Es klang endgültig, als sie fortfuhr.

»Donald ist willens, sich um uns und die Geschäfte zu kümmern, und ich will, dass du meine Entscheidung respektierst. Du bist noch nicht einmal achtzehn Jahre alt, also wirst du dich mir noch einige Jahre fügen müssen. Erst wenn du einundzwanzig bist, kannst du über deine und die Geschicke der Burg entscheiden. Das war der letzte Wille deines Vaters, und bis es soweit ist, musst du auf meine Entscheidungen vertrauen.«

Daniel hatte es vermieden, der Hochzeit beizuwohnen, und sich lieber im Stall verkrochen. Dort stand Devil, der Rappe seines Vaters. Um sich abzulenken, begann er, das Pferd zu striegeln. Devil war ein sehr junger Hengst, gerade erst eingeritten und scheu fremden Menschen gegenüber. Sein Fell glänzte blauschwarz, ohne das geringste weiße Abzeichen. Alexander Kenneth hatte das Pferd erst kurz vor seinem Tod einem Wanderzirkus abgekauft, der - in Not geraten - seine Tiere nicht mehr ernähren konnte. Devil gehörte der Rasse der Andalusier an, die in Schottland so gut wie unbekannt war. Er war hochbeinig und feingliedrig, mit sehr langer Mähne und dichtem, leicht gewelltem Schweif. Und er war ein sehr temperamentvolles Tier. Seit dem Tode seines Herrn hatte er außer Daniel niemanden an sich herangelassen. Nur von ihm ließ er sich anfassen oder reiten.

Während Daniel das Pferd sorgfältig putzte, erzählte er ihm leise seinen ganzen Kummer. Der Hengst hörte ihm aufmerksam zu und stupste ihn ab und zu mit seiner samtschwarzen Nase an, so als verstünde er die Sorgen seines neuen Herrn.

Bald nach der Hochzeit stellte sich heraus, dass Daniels Ahnungen in Bezug auf seinen Stiefvater richtig gewesen waren.
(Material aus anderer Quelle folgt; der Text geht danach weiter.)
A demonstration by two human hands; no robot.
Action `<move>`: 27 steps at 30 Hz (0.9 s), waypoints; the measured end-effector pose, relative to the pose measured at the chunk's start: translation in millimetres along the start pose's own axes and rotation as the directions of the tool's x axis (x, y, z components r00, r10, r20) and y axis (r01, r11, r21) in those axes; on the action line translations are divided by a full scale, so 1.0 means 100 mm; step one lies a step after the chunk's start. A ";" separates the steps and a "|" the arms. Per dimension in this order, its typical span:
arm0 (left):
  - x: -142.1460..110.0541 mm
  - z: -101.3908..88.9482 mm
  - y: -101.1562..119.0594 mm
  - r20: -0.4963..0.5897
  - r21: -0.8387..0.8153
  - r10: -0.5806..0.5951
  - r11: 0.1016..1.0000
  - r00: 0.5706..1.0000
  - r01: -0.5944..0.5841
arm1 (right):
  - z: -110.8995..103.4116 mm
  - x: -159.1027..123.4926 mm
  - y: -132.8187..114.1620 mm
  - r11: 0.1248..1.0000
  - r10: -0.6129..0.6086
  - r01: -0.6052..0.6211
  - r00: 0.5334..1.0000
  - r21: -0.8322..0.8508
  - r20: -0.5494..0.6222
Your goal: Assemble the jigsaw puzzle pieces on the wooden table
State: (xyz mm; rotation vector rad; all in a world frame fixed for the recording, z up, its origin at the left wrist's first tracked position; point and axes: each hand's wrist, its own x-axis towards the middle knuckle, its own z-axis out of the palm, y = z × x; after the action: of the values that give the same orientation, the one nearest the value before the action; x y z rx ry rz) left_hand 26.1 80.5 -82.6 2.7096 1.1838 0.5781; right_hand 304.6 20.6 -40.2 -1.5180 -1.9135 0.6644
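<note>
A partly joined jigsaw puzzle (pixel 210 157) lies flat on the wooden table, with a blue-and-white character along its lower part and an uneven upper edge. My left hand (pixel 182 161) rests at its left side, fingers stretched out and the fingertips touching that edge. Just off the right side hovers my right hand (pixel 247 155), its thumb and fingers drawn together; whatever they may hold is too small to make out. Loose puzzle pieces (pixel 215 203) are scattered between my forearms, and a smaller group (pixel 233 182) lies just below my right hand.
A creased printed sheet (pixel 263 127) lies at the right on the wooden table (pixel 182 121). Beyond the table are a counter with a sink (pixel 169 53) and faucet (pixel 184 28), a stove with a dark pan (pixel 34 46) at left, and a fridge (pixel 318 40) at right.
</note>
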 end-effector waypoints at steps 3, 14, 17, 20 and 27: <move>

Donald Cameron hatte es tatsächlich nur auf die Burg abgesehen, als er um Anne Kenneth warb. Doch es war ihm ein großer Fehler in seinen Recherchen unterlaufen, den er erst am Tage der Hochzeit bemerkte. Da er wusste, dass die Burg schon immer im Besitz von Annes Familie - den McKenzies - gewesen war, kam er nie auf die Idee, Kenneth könne sie gekauft haben. Donald hatte Anne in dem Glauben geheiratet, sie wäre die alleinige Erbin von Burg Kenmore, und er wollte durch die Heirat in den Besitz von Burg, Ländereien und Pachten kommen. Denn nach geltendem schottischem Recht wären ihm, als neuem Ehemann, sämtliche Güter seiner Frau zugefallen. Camerons Plan war es, sich alles unter den Nagel zu reißen und Daniel mit einem kleinen Almosen abzuspeisen.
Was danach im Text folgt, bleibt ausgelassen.